> DATA:
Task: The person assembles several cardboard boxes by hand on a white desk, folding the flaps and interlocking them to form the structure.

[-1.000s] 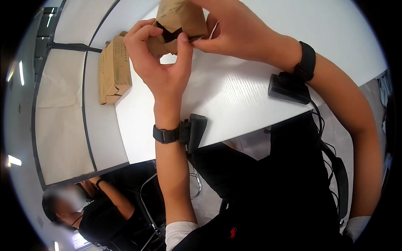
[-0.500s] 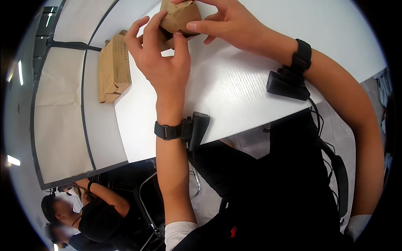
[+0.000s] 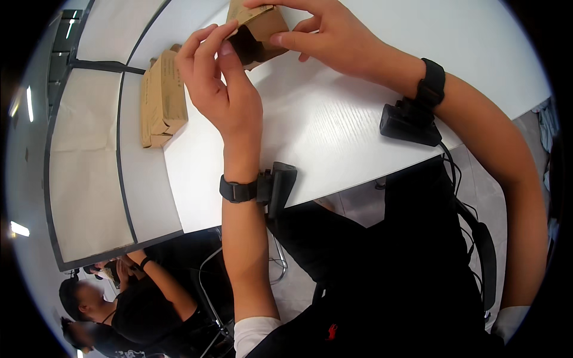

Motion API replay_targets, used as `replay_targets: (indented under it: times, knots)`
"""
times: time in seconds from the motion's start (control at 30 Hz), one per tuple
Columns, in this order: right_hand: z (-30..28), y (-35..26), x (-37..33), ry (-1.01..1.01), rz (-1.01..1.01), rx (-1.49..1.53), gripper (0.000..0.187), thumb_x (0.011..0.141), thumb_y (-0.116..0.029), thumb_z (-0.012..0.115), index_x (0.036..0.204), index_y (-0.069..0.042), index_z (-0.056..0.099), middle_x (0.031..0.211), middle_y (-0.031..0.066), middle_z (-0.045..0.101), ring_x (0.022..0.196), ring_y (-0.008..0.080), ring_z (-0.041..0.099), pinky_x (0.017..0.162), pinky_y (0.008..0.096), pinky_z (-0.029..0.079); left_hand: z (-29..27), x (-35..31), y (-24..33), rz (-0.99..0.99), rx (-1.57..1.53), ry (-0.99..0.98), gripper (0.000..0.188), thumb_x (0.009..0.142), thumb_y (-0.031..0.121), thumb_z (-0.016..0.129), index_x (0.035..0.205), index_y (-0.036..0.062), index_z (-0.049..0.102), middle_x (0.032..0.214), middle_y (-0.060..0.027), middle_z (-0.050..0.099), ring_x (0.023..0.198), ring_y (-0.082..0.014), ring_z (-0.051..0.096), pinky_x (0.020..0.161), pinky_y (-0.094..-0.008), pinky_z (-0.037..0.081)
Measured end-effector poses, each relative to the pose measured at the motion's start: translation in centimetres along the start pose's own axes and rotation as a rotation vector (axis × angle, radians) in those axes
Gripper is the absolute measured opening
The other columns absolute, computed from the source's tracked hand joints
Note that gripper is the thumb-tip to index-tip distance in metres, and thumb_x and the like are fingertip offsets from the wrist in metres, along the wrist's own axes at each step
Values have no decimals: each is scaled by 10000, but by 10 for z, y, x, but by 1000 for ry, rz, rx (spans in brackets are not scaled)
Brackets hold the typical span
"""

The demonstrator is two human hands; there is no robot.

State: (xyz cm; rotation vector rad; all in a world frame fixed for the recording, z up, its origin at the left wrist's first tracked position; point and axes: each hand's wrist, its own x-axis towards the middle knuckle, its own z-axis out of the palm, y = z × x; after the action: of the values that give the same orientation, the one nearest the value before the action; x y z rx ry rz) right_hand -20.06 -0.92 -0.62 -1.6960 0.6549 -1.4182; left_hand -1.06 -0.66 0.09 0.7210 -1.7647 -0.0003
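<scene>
Seemingly, the brown box [image 3: 267, 24], over the bench [image 3: 334, 131], was having its open end adjusted; the right hand [image 3: 331, 33] gripped it; the left hand [image 3: 218, 92], fingers slightly parted, met its edge; steady support seemed needed next.

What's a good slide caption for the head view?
Left hand and right hand handling an open brown cardboard box at a white table, another brown cardboard box farther left.

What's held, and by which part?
A brown cardboard box: the right hand holds its right side; the left hand touches the open end's left edge, its grip unclear.
</scene>
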Motion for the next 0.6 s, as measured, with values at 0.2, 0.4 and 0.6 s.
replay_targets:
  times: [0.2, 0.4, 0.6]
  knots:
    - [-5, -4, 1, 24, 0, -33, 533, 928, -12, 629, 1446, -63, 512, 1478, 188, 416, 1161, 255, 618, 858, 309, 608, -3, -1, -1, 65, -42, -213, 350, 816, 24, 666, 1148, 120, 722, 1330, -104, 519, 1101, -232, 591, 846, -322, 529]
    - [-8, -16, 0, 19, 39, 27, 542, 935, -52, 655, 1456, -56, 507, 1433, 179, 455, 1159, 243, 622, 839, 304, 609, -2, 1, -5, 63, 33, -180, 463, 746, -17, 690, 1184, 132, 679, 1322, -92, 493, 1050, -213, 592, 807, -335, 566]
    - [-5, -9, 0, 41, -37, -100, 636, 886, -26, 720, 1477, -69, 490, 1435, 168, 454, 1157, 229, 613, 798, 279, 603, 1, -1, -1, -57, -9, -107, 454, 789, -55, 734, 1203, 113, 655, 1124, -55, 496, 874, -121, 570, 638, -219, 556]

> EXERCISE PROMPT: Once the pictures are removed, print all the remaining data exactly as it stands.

> THE ANSWER:
Task: The person assembles several cardboard boxes by hand on a white desk, folding the flaps and interlocking them to form the structure.

[-1.000s] 
[-0.500s] 
[+0.000s] 

Motion API replay_targets, used as `replay_targets: (indented under it: times, knots)`
"""
times: time in seconds from the motion's start (control at 30 Hz), one per tuple
Columns, in this order: right_hand: z (-30..28), y (-35..26), x (-37..33), ry (-1.01..1.01), rz (-1.01..1.01), rx (-1.49..1.53), gripper (0.000..0.187), thumb_x (0.011..0.141), thumb_y (-0.116..0.029), thumb_z (-0.012..0.115), index_x (0.036..0.204), index_y (-0.069..0.042), index_z (-0.056..0.099), middle_x (0.031..0.211), middle_y (-0.031..0.066), middle_z (-0.045..0.101), ring_x (0.022..0.196), ring_y (-0.008..0.080), ring_z (-0.041..0.099), pinky_x (0.017..0.162), pinky_y (0.008..0.096), pinky_z (-0.029..0.079); left_hand: z (-29..27), x (-35..31), y (-24..33), rz (-0.99..0.99), rx (-1.57..1.53), ry (-0.99..0.98), gripper (0.000..0.188), thumb_x (0.009..0.142), thumb_y (-0.031..0.121), thumb_z (-0.016..0.129), index_x (0.035..0.205), index_y (-0.036..0.062), index_z (-0.049..0.102), middle_x (0.032..0.214), middle_y (-0.060..0.027), middle_z (-0.050..0.099), ring_x (0.023..0.198), ring_y (-0.082..0.014), ring_z (-0.051..0.096), pinky_x (0.020..0.161), pinky_y (-0.094..-0.008), pinky_z (-0.037..0.081)
Measured end-effector poses, each relative to the pose measured at the motion's start: translation in centimetres along the start pose's own axes and rotation as a rotation vector (axis × angle, radians) in those axes
Gripper is the absolute measured opening
The other columns absolute, computed from the source's tracked hand joints
Note that gripper is the thumb-tip to index-tip distance in metres, and thumb_x and the like are fingertip offsets from the wrist in metres, along the wrist's own axes at each step
Values have no decimals: each is scaled by 10000, but by 10 for z, y, x, but by 1000 for ry, rz, rx (spans in brackets are not scaled)
Brackets hold the typical span
"""

The demonstrator is two human hands; there is no robot.

State: (xyz cm; rotation vector rad; all in a world frame fixed for the recording, z up, its origin at the left wrist's first tracked position; point and axes: each hand's wrist, its own x-axis towards the middle knuckle, its own z-axis out of the palm, y = z × x; after the action: of the values that give the same orientation, the one nearest the value before the action; x y z rx ry rz) right_hand -20.06 -0.92 -0.62 -1.6960 0.6549 -1.4182; left_hand -1.06 -0.66 0.09 0.7210 -1.7647 -0.0003
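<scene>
Seemingly, the brown box [image 3: 267, 24], over the bench [image 3: 334, 131], was having its open end adjusted; the right hand [image 3: 331, 33] gripped it; the left hand [image 3: 218, 92], fingers slightly parted, met its edge; steady support seemed needed next.

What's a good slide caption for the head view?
Left hand and right hand handling an open brown cardboard box at a white table, another brown cardboard box farther left.

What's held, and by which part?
A brown cardboard box: the right hand holds its right side; the left hand touches the open end's left edge, its grip unclear.
</scene>
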Motion for the next 0.6 s, as measured, with values at 0.2, 0.4 and 0.6 s.
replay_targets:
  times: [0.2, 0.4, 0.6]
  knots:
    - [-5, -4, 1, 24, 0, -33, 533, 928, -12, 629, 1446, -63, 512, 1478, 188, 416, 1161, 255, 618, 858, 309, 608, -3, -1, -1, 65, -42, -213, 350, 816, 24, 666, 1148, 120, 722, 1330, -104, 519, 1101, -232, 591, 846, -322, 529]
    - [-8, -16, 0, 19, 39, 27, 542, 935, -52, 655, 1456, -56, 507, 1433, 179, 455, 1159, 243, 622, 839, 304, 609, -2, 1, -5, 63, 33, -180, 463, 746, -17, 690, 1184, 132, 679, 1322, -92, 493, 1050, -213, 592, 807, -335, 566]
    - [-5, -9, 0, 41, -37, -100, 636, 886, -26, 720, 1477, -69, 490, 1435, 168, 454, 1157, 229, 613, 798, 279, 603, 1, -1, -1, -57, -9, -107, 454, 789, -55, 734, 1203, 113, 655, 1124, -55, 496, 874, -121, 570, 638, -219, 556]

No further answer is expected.